OTB In Depth: In the Gramercy Tavern Kitchen with Chef Michael Anthony


Gramercy Tavern
42 E 20th St, New York, NY

(212) 477-0777

Web Site: http://www.gramercytavern.com

Gramercy Tavern is one of my favorite New York City restaurants — its warm, inviting atmosphere combines the very best of casual dining with a cuisine that often exceeds its 3-star cousins. Many well-known chefs from all over the city — and all over the country — have sharpened and perfected their cooking and hospitality skills here before heading out on their own and opening their own restaurants. It exists as something of an enigma in the New York restaurant scene, both a place for locals just to “go out and eat” with a very approachable and comforting Tavern menu and convivial bar atmosphere, and also as a destination restaurant with its gorgeous wood-accented dining rooms and fine dining menu. Back in February of 2006, the restaurant began a makeover in the form of a new Executive Chef, Michael Anthony, previously of the highly acclaimed Blue Hill and Blue Hill Stone Barns restaurants that he started with his former partner, Dan Barber. Known for his use of local and sustainable cuisine and his patronage of the New York Greenmarkets, his laser focus on quality and bringing out the best in top quality ingredients has renewed a place for Gramercy Tavern in the very top of the New York restaurant food chain.
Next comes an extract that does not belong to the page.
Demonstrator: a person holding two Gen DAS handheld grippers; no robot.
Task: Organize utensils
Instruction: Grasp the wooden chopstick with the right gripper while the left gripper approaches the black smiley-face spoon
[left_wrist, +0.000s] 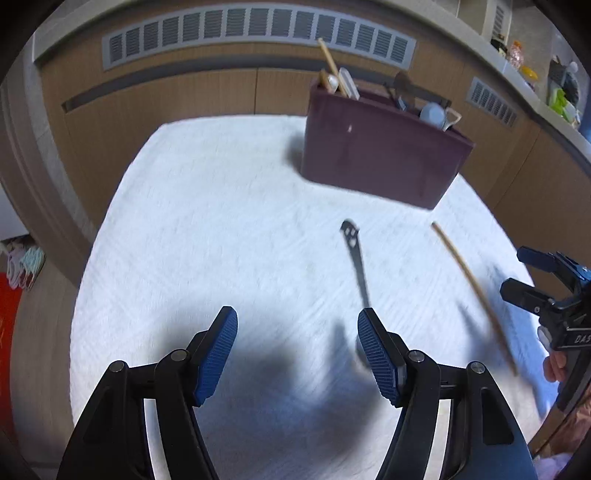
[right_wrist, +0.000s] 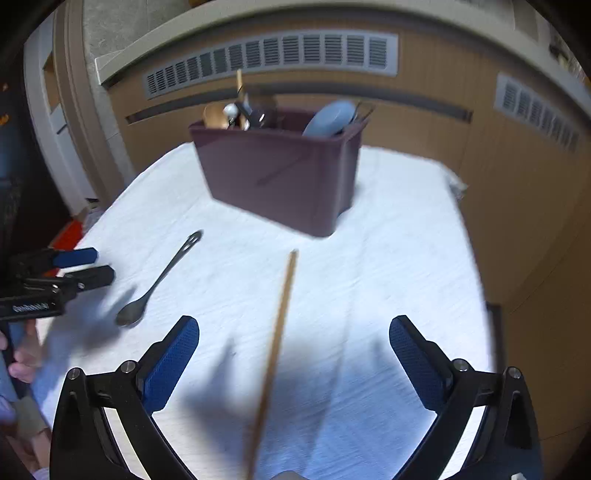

Click on the Photo Collage above to see a Hi-Resolution tour of Gramercy Tavern’s Kitchen.

Click here to listen to my conversation with Chef Michael Anthony in the kitchen of Gramercy Tavern.

Click on the photo collage above to see a Hi-Resolution slide show of the tasting menu Rachel and I were served at Gramercy Tavern.

Click here to hear Chef Michael Anthony describe the dishes.

 

Click on the “Read the rest of this entry” link below to read more about Gramercy Tavern’s dishes.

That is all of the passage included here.